» **YOUR GOAL**:
Could you write out, exactly, every line from the top of the data through the line holding "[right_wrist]"? Omit the pictures.

== GIVEN MATERIAL

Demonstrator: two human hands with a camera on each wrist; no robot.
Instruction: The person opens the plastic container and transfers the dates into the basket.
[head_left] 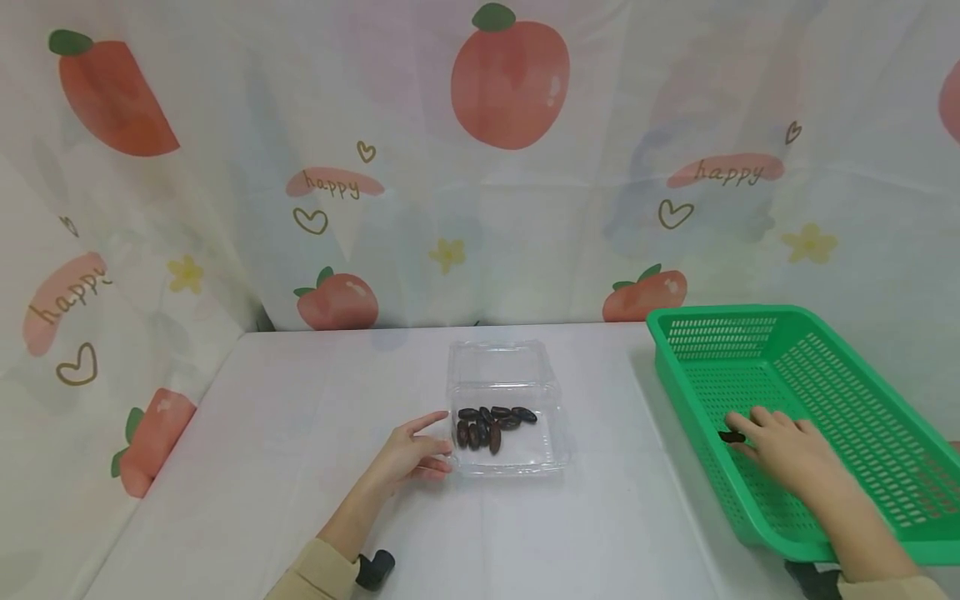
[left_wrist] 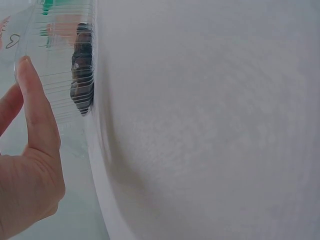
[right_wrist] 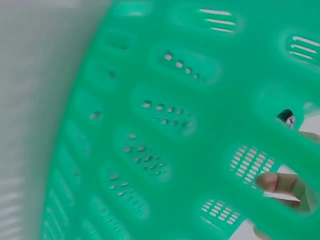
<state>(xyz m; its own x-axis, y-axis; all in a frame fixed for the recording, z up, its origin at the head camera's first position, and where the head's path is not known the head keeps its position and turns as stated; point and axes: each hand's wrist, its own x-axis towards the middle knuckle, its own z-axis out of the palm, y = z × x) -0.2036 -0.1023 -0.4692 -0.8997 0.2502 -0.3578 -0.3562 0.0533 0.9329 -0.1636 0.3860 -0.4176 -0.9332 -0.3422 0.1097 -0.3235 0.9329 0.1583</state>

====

» **RESPONSE FOR THIS EXERCISE**:
Demonstrator: two human hands with a camera on each wrist; no robot.
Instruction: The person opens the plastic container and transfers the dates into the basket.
[head_left] 
[left_wrist] 
[right_wrist] 

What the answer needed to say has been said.